Nick prepares to pay the others the $30,000 he promised them, using his own money. Toni shows up from New York, though, and learns of the aborted scheme. When she tells Doc she is sure Nick intends to marry Gladys and her millions, the gang kidnaps the widow for a larger share of her money. But Pop, in league with Nick and Al, trails them to a hideout on Beach Road. In the ensuing gunfight, Nick rescues Gladys, but both Doc and Pop are killed.

== Cast ==
- John Garfield as Nick Blake
- Geraldine Fitzgerald as Gladys Halvorsen
- Walter Brennan as Pop Gruber
- Faye Emerson as Toni Blackburn
- George Coulouris as Doc Ganson
- George Tobias as Al Doyle, Nick's friend
- Robert Shayne as Chet King
- Richard Gaines as Charles Manning
- Richard Erdman as Bellboy
- James Flavin as Shake Thomas, one of Doc's men
- Ralph Peters as Windy Mather, Doc's other associate
- Grady Sutton as Horace, the Counterman at Joe's Diner (uncredited)

==Production==
Nobody Lives Forever originated when Warner Bros. Pictures commissioned W. R. Burnett to write an original story for a film intended to star Humphrey Bogart, but Burnett's contracts carried a clause giving a time limit for the film to be made; after that time, the rights reverted to Burnett. This occurred with Nobody Lives Forever, and Burnett then sold the story to Collier's Magazine in 1943 for serialization, and then to Alfred A. Knopf in 1945 for publication in book form. Warners then purchased the rights once more, and also paid Burnett to write the screenplay for the film. By that time, Bogart was not available, as he was tied up making The Big Sleep, and was replaced with John Garfield, hot off of The Postman Always Rings Twice.

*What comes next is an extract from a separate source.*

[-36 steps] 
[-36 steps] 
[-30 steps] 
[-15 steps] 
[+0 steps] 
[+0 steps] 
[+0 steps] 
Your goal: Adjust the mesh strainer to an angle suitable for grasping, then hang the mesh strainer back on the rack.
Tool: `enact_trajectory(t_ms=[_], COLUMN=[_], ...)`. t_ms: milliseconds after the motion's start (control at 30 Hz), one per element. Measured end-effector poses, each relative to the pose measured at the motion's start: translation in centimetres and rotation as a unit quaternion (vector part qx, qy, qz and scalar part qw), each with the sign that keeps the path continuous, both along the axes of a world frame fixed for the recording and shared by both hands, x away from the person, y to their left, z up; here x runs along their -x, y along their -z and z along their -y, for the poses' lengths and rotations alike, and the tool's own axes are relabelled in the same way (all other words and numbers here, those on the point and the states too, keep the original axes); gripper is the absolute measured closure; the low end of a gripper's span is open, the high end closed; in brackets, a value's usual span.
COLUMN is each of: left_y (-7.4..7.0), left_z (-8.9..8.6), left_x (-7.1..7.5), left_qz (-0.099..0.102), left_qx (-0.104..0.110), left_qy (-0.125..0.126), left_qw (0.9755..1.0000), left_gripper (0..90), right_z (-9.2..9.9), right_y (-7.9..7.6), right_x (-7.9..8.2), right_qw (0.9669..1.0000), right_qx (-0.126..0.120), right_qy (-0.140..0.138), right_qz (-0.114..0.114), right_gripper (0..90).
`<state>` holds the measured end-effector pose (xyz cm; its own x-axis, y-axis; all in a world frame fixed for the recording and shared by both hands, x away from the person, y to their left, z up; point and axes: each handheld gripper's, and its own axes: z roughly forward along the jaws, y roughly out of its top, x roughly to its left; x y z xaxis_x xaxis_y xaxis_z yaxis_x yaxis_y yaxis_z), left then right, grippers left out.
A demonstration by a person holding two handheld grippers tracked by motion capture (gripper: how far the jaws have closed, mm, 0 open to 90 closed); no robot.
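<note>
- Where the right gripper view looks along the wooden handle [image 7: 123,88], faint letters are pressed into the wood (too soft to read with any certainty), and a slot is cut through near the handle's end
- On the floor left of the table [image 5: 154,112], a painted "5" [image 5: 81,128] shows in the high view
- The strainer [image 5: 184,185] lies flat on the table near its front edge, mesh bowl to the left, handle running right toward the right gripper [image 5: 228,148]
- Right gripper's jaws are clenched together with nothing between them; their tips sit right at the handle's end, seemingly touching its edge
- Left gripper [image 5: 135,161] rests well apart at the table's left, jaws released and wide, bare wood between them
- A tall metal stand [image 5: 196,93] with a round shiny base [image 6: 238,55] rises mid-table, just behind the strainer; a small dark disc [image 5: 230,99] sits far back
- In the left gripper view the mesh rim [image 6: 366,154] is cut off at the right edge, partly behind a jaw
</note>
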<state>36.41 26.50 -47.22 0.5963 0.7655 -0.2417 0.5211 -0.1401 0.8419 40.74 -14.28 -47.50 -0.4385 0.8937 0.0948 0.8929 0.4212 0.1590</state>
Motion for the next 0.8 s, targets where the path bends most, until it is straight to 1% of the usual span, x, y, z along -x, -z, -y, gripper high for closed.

When the film was initially conceived, Ann Sheridan was to co-star with Bogart.

==Critical response==
New York Times film critic Bosley Crowther, while writing that the production team "managed a craftsmanlike job", nonetheless said that viewers will find the film's "repetition just a bit wearisome and even dull. They are likely to find the dialogue — although flavored with such racy words as 'pitch' and 'plant' and 'sucker' — rather heavily loaded with cliches. And they will certainly find nothing original in the easy solution of the plot."

New York newspaper PM was disapproving: "Almost every member of the cast...is a good actor...has served a respectful apprenticeship in the craft, and has proved by his past performance his dedication have not been in vain. Each...has gone on to conquer the heights where lies that rarest prize—the boon of audience sympathy. So it is sad indeed to watch them all, in 'Nobody Lives Forever,' again hard at work achieving that boon, but for the wrong reason. They don't want it, nor does the audience prefer to give it to them, because the story that engulfs them is unworthy. There is little pleasure, for the audience, at least, in watching talent battered against a blown-up stereotype. For no matter how proficient and interesting its performance, no matter also how brooding its treatment, nor skillfully its physical production—'Nobody Lives Forever' is an inflated cliché and, the more everybody connected with it pretends it isn't, the more stubbornly it is."

==Adaptation==
The film was adapted for radio on the Lux Radio Theatre. The production featured Jane Wyman and Ronald Reagan and was aired on November 17, 1947.